Iran war speeds tie-up between tech start-ups and US military

Iran war speeds tie-up between tech start-ups and US military

PARIS

The Mideast war has highlighted the newfound alliance between the tech sector and the U.S. military after decades of strained relations, displaying a synergy that investors see as a potential gold mine.

For the first time, the usual military-industrial pillars like Lockheed Martin and Boeing are being joined by rising tech giants Palantir, Anthropic and Anduril in helping to keep the U.S. war machine ticking.

Tech firms are increasingly involved in helping the military with everything from cloud computing to AI-powered drones.

Maven, Palantir's data analytics platform, has been used extensively in the offensive against Iran, as has Anthropic's artificial intelligence.

Anduril's president, Matthew Steckman, said on March 23  that it was providing "one of the main defense systems" against Iran's low-cost, long-range Shahed drones. The company recently announced a 10-year, $20 billion contract with the U.S. military.

Palantir's chief Alex Karp called the developments "a huge shift in Silicon Valley."

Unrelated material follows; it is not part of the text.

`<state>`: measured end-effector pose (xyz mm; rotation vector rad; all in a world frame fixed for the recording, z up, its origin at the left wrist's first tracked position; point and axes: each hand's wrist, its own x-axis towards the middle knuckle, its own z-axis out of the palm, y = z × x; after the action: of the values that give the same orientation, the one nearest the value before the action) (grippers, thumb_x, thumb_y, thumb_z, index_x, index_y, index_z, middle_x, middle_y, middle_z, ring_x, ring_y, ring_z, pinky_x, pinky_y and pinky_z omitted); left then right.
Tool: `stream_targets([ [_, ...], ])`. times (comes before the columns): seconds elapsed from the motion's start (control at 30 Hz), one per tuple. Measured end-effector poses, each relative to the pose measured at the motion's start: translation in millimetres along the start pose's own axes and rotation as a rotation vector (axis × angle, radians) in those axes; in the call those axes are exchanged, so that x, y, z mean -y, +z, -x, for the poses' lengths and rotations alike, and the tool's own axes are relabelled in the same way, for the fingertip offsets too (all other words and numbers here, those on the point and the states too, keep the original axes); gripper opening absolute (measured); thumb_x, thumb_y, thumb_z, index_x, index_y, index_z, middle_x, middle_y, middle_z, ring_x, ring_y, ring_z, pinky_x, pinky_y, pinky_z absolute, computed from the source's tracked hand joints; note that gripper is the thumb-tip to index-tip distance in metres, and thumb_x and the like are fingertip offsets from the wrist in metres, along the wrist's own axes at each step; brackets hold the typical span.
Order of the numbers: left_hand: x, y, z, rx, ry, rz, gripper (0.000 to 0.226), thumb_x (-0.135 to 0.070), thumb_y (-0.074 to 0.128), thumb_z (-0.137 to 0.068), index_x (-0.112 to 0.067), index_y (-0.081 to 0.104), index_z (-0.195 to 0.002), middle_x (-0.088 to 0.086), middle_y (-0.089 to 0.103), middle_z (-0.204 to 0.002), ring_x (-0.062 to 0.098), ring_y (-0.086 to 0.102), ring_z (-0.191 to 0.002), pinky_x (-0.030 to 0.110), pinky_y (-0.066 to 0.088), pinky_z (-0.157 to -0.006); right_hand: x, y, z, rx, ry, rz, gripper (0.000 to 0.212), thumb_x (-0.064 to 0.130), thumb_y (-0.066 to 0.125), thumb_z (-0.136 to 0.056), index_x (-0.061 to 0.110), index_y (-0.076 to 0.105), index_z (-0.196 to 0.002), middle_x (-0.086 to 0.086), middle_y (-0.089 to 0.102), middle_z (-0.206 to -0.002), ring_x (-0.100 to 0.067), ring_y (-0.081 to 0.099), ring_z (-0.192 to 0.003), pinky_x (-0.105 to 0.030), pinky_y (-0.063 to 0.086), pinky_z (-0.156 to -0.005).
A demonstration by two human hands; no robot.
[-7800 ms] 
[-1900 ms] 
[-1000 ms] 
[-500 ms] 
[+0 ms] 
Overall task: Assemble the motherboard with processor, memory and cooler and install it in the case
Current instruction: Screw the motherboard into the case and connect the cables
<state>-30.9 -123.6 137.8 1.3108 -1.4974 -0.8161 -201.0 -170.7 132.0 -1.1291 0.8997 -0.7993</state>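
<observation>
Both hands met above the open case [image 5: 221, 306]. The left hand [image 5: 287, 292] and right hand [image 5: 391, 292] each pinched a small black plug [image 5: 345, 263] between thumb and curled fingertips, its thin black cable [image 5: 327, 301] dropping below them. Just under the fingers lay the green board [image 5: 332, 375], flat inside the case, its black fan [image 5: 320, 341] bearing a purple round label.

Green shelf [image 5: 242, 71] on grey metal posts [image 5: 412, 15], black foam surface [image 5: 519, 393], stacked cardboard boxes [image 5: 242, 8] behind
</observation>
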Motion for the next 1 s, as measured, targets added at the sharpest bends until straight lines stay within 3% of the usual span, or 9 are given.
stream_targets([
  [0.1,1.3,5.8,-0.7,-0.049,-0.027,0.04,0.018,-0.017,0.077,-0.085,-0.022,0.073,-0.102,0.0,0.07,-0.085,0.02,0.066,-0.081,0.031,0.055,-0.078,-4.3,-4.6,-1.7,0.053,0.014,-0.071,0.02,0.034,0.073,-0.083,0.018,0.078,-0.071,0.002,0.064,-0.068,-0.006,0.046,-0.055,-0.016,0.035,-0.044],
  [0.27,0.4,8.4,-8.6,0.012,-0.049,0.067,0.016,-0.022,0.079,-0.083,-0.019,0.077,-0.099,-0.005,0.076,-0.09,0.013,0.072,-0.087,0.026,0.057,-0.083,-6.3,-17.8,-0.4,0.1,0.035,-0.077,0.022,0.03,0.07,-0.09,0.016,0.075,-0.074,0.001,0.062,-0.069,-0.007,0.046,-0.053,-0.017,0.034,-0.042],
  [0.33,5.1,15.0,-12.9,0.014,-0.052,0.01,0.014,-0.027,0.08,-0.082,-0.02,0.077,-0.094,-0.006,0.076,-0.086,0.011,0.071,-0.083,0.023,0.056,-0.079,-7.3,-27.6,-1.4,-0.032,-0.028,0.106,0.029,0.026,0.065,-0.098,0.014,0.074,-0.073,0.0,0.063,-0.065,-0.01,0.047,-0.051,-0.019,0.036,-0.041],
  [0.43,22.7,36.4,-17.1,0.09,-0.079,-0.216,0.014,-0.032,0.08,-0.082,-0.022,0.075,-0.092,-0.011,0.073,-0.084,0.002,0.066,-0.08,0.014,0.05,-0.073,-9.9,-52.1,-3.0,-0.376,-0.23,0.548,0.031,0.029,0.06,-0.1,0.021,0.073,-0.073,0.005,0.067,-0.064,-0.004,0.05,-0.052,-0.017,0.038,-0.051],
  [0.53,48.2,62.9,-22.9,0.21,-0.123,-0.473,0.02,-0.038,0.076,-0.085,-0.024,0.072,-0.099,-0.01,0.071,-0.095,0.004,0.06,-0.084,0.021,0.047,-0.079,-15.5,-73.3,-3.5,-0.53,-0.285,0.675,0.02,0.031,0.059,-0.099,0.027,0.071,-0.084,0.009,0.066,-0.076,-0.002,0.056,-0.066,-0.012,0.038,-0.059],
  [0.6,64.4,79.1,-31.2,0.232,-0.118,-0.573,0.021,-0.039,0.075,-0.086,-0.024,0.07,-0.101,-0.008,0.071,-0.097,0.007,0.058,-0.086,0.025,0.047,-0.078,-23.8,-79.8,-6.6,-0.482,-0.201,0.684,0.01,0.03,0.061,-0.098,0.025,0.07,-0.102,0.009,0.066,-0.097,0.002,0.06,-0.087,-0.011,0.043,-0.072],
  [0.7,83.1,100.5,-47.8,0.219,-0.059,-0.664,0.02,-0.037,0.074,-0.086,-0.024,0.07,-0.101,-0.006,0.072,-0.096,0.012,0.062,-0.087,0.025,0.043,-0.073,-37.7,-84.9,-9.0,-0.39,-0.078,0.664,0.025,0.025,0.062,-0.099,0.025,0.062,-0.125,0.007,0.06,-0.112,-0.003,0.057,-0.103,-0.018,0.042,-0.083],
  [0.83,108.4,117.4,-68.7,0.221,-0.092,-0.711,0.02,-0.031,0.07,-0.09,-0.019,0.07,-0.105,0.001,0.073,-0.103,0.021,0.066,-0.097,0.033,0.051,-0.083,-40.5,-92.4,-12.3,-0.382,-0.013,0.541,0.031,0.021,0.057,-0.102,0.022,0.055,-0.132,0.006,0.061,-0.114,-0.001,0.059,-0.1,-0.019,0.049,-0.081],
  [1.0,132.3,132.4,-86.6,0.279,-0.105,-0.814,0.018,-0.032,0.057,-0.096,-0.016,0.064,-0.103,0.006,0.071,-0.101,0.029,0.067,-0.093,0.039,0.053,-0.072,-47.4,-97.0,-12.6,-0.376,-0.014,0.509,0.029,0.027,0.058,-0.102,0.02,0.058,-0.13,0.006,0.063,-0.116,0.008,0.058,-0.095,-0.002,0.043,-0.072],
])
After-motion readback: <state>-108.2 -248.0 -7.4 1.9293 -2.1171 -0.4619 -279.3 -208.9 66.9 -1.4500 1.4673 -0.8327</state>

"When we started Palantir," he said this month, "we couldn't get funding" because the company was still too focused on civilian applications for its technology.

Employee revolts at Microsoft, Amazon and Google in the late 2010s helped kept those giants out of the military market. Google ended up relinquishing the Maven contract in 2018, with Palantir getting onboard in 2024.

But times have changed.

Investors and tech companies have now "moved from being hostile to skeptical to neutral, from neutral to positive on the idea that Silicon Valley, like every other part of industry has to support the war fighter," Karp said.

In 2025, private equity invested a record $49 billion in defense technology companies, nearly double the previous year's $27 billion.

That shift relates to Russia's invasion of Ukraine and worries about China's ambition to take over Taiwan, said Merritt Ogle, chief operating officer at the Silicon Valley Defense Group, which promotes closer ties between the two sectors.

"When you start to think about protecting democracy and protecting freedom and protecting things that I think a lot of the countries that are allied with the U.S. appreciate," she said, the concept that "all defense is bad becomes a harder argument to make."

Generative AI technology has revived some concerns, however.

Anthropic has refused to allow its systems to be used by the Pentagon for mass surveillance, prompting the Trump administration to brand the trailblazing company a "supply chain risk" — even as Anthropic's AI systems continue to be used for fighting in the Mideast.

Behind the shift has been a wider recognition among military and political leaders that the U.S. "needs to tap into a broader innovation base for national security," said Mark Valentine, head of defense strategy at Skydio, a maker of autonomous drones.

Funding has never been an issue for the U.S. military, which has the world's largest defense budget by far, amounting to $962 billion for the 2026 fiscal year.

Almost all of that funding has historically gone to the usual major suppliers.

For about a decade, under both Republican and Democratic administrations, the Pentagon has launched numerous initiatives to foster the development and adoption of new technologies.

"There's a broader understanding that maintaining a technological edge depends on integrating the best capabilities and doing it faster than we have in the past," Valentine said.

Several programs have been initiated to strengthen ties with the private sector, and "the government has seemingly shown a lot more appetite to support earlier stage companies," said Drew Wandzilak, principal of the strategic tech fund at the private equity firm Alumni Ventures.

The widespread use of drones and missiles in the Ukrainian conflict and the Mideast war has shown that having "the most expensive, most exquisite system was no longer a differentiator," Wandzilak said.

"It's a volume game, and so there's competition on volume, there's competition on capacity. And I think ultimately it's a mix of the two."

Ogle noted that signals sent by the government had encouraged technology companies outside the defense sector to envision military applications for their products.

"It has allowed Americans and people who work in this ecosystem to feel more excited about it, and more open to the idea that we're not just making bullets here," she said.